MIN. PERFORMANCE FEE: $105 per performance.
THE STORY: Two men and a corpse are stranded on a roof after a terrible storm. E-Z is a rebellious young man brimming with anger. Malcom is a reformed addict who has found strength through religion. Sharing the roof with them is the corpse of Lowboy—a neighborhood gang member—who drowned in the rising flood waters surrounding the house. Over the course of two stultifying days in the sun, Malcom and E-Z must battle heat, hunger, their pasts and each other. They find inventive ways to pass the time as they wait for help to arrive, but as the hours wear on their situation becomes increasingly desperate. At one point, E-Z is so dehydrated that he hallucinates Lowboy speaking to him from the dead. Soon it becomes difficult to determine what is real and what is not. Ultimately Malcom and E-Z discover their only salvation is through each other. LOWER NINTH is an exploration of faith, survival and mutual redemption.
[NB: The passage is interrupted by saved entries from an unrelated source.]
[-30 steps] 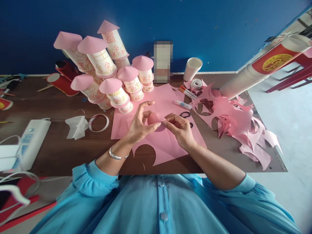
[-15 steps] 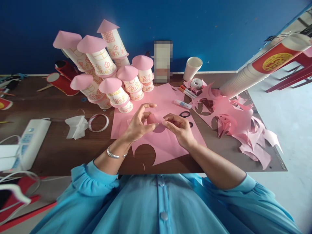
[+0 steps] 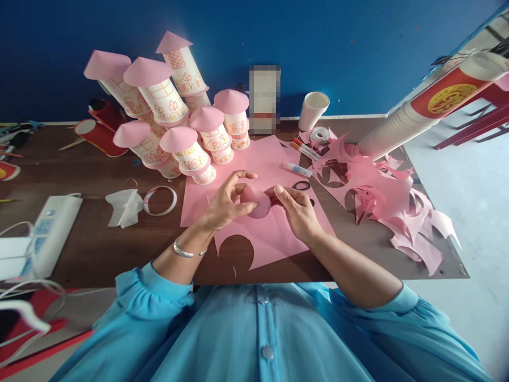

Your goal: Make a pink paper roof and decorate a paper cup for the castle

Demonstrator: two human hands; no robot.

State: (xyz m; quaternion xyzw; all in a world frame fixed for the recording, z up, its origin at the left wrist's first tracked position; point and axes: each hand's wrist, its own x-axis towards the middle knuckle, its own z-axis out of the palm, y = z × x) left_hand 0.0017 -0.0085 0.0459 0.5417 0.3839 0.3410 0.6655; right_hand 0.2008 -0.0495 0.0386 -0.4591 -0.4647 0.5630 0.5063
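Pink paper cone (image 3: 256, 201), small, rounded, curled shut

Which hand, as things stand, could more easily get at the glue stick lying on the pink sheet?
Probably the right hand: the glue stick lies just beyond it with nothing between, though both hands hold the pink paper cone.

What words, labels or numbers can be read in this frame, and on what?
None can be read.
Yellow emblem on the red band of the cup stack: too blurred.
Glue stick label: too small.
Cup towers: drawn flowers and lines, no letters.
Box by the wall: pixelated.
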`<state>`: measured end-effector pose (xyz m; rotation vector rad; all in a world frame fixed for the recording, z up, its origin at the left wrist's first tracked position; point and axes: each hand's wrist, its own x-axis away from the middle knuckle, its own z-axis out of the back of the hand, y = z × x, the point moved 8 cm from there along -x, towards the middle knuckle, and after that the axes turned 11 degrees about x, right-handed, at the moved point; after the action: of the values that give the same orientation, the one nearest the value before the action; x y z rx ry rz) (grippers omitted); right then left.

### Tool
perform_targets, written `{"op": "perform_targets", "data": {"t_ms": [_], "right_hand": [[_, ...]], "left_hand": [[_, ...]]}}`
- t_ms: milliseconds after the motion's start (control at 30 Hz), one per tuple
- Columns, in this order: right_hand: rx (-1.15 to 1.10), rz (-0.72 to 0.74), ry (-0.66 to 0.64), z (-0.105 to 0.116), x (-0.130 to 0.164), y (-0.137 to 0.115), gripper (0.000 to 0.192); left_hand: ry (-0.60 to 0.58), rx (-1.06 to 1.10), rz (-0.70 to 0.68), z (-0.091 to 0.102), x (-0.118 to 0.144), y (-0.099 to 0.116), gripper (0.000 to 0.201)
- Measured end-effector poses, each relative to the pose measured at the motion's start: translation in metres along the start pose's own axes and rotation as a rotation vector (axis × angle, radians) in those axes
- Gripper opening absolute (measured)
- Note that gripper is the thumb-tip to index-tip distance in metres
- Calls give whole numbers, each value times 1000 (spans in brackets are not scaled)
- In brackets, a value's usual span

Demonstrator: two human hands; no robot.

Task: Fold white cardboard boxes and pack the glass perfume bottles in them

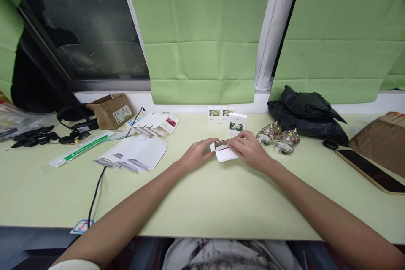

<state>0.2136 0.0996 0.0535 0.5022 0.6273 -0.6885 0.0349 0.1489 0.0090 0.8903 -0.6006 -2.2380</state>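
Between my two hands is a small white paper carton (225,156), its end open and a white flap hanging toward me. My left hand (198,154) grips the carton's left side with its fingertips. On the opposite side, my right hand (249,150) holds it, fingers bent over the opening. The carton's inside is partly hidden by these fingers. Just behind stands an upright white box (237,118) with a white-flower picture. Farther back, two similar items with flower pictures (220,114) stand side by side against the wall.
Flat white cartons (141,152) and a printed stack (158,124) lie left. Several clear round ornaments (278,138) sit right, before black plastic bags (308,118). A phone (370,168) lies far right. A brown box (110,112) and a black cable (98,190) are left.
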Motion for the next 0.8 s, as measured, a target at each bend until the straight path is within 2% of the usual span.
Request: {"op": "perform_targets", "data": {"t_ms": [167,400,500,667,800], "right_hand": [[69,-38,-17,0,-1,-1,20],[90,-5,-30,-1,-2,-8,24],[46,5,-130,-2,-2,-6,26],[-15,-43,-349,-8,3,0,56],[52,-81,-452,-17,7,0,43]], "left_hand": [[3,-3,-7,0,1,-1,49],[-17,-84,17,-3,2,-6,57],[8,-143,18,-2,1,-7,54],[50,-194,-66,0,1,-3,46],[53,-227,-113,0,2,-4,49]]}}
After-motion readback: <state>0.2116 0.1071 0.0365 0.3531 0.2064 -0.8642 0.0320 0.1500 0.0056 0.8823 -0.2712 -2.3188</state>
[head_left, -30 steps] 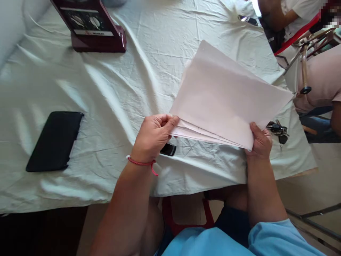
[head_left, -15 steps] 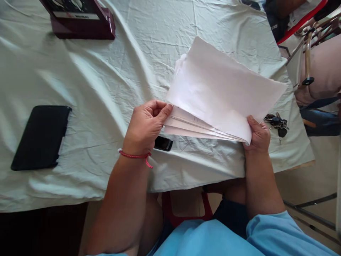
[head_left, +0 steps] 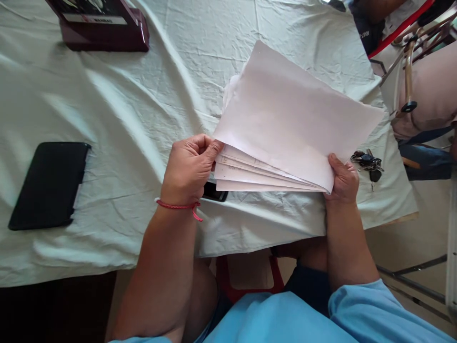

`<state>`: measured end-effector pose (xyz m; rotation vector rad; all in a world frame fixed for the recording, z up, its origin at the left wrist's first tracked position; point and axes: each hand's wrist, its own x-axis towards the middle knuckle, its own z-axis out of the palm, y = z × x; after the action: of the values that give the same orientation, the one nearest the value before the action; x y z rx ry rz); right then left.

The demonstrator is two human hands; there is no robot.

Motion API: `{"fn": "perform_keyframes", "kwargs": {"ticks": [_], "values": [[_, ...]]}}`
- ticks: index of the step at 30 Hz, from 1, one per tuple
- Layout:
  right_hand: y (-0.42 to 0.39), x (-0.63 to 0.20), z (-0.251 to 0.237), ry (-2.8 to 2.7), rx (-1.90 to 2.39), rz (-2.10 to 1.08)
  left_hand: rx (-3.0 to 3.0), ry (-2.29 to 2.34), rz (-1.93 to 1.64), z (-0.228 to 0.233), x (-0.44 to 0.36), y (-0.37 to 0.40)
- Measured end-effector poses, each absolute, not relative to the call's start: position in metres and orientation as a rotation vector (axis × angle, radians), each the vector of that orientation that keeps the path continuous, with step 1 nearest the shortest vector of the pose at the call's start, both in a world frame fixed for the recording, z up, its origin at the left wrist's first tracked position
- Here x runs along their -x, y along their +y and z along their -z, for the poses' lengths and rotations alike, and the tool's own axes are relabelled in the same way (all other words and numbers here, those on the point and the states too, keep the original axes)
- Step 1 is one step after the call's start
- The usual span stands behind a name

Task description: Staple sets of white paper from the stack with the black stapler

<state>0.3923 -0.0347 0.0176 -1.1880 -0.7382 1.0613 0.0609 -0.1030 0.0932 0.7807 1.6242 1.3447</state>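
A stack of white paper sheets [head_left: 293,109] is held above the cloth-covered table, tilted, its lower left edges fanned apart. My left hand [head_left: 191,164], with a red cord bracelet [head_left: 180,205] at the wrist, pinches the sheets' left corner between thumb and fingers. At the lower right corner my right hand [head_left: 343,178] grips the stack, thumb on top and the other fingers mostly hidden beneath. Faint print shows on some of the lower sheets; the top one looks blank. Partly covered by my left hand and the papers, a small black phone [head_left: 216,193] lies on the cloth.
A black tablet-like case [head_left: 50,186] lies at the left. A maroon desk clock or frame [head_left: 105,35] stands at the back left. Keys [head_left: 369,164] rest right of my right hand. The pale tablecloth [head_left: 117,200] is wrinkled. Another person's arm [head_left: 387,9] shows at the upper right.
The papers' left edges have spread further apart, with more of the lower sheets showing. My left hand has shifted slightly left, still pinching the corner. The whole view has drifted a little.
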Motion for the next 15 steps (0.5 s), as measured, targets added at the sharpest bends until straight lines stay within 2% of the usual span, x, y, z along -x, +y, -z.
{"fn": "perform_keyframes", "kwargs": {"ticks": [8, 15], "values": [[-0.036, -0.392, -0.018, -0.752, 1.187, -1.023, -0.693, 1.680, -1.345, -0.100, -0.064, -0.101], [-0.037, -0.390, -0.019, -0.744, 1.189, -0.998, -0.766, 1.577, -1.378, -0.083, -0.059, -0.102]]}}
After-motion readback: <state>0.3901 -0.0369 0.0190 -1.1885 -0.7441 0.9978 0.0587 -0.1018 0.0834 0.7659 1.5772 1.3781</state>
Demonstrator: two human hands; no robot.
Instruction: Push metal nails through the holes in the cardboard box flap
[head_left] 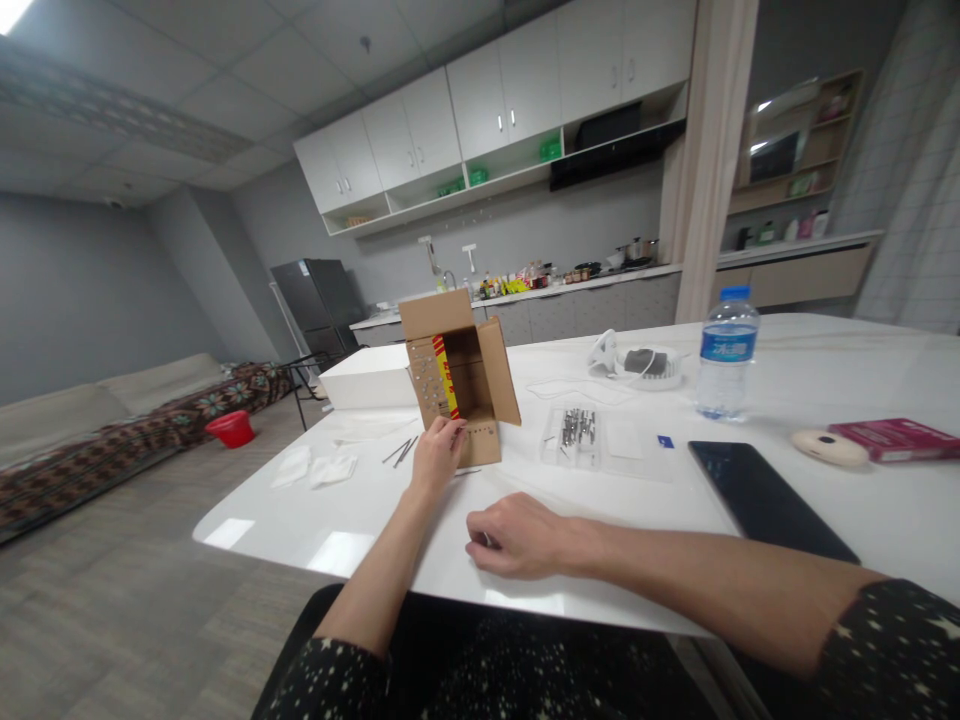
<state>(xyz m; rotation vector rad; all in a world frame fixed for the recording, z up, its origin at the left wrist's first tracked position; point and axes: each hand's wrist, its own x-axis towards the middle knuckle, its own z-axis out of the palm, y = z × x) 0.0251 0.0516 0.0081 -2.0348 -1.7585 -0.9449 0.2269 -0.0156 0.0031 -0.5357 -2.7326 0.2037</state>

“Who knew the submerged houses of New Orleans would be so artistically inspiring?…Few modern plays are so completely theatrical. Even in silence, the show feels alive…a miniature universe in which every detail throbs with meaning. And the meaning evolves. After creating such powerful bleakness—and a statement on what happens to the poor in a disaster—the show introduces an alternative. E-Z has a dream in which Lowboy rises from the ground and says Malcolm, who saved his Bible from the storm, can walk on water. But that doesn’t mean Malcolm is Jesus. The writing is never so simple, and the religious imagery is more magical than strictly Christian. It gives power to a desperate kind of hope. By the moving conclusion, which can be read as either joyous or futile, we are offered another way to think about the darkness.” —Variety.

“Willimon always returns to the real, anchoring the play in the two men’s boredom, their exhaustion, and their terrible thirst…fine dialogue, with a keen awareness of language and rhythm.” —Village Voice.

“This slice of magical realism has real dramatic muscle and ironic spark.” —Time Out New York.